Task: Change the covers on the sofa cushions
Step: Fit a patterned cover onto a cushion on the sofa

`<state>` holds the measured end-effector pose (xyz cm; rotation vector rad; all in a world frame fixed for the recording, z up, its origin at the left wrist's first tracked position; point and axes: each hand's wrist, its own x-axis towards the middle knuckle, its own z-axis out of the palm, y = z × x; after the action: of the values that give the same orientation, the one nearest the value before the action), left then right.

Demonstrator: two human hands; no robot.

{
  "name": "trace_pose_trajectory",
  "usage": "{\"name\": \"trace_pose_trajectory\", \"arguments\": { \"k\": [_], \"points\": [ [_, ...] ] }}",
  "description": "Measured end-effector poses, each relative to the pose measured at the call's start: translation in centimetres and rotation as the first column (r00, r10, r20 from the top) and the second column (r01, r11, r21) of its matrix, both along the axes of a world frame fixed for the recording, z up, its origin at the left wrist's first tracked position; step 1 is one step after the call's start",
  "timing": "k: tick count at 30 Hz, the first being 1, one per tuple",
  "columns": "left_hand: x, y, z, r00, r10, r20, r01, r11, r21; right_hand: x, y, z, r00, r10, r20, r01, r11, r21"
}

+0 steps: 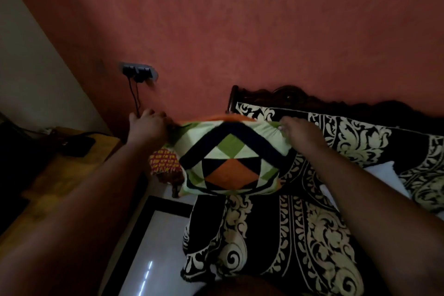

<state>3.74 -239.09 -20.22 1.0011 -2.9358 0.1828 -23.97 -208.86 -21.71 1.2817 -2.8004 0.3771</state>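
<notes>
A square cushion [230,158] in a cover of green, orange, cream and black triangles hangs in front of me above the sofa's left end. My left hand [147,125] grips its upper left corner. My right hand [296,130] pinches its upper right corner. An orange edge shows along the cushion's top between the hands. Below and left of the cushion lies a red and yellow patterned cloth [163,161], partly hidden by it.
The sofa [300,235] wears a black and cream floral throw, with a dark carved wooden back [288,96] against the red wall. A wooden side table [60,170] stands at left. A wall socket [139,71] with hanging cables is above it. Pale tiled floor [156,247] lies between.
</notes>
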Motion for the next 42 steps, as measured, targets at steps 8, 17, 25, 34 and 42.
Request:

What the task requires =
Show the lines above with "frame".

Task answer =
`<state>` holds the measured end-effector pose (xyz cm; rotation vector rad; all in a world frame fixed for the recording, z up, its origin at the left wrist's first tracked position; point and axes: each hand's wrist, its own x-axis towards the middle knuckle, its own z-axis out of the palm, y = z × x; after the action: of the values that give the same orientation, the one nearest the value before the action), left then right.
  "description": "Measured end-effector poses, each relative to the pose measured at the call's start: translation in centimetres and rotation as the first column (r00, r10, r20 from the top) and the second column (r01, r11, r21) of its matrix, both along the axes of a world frame fixed for the recording, z up, its origin at the left wrist's first tracked position; step 1 is one step after the call's start",

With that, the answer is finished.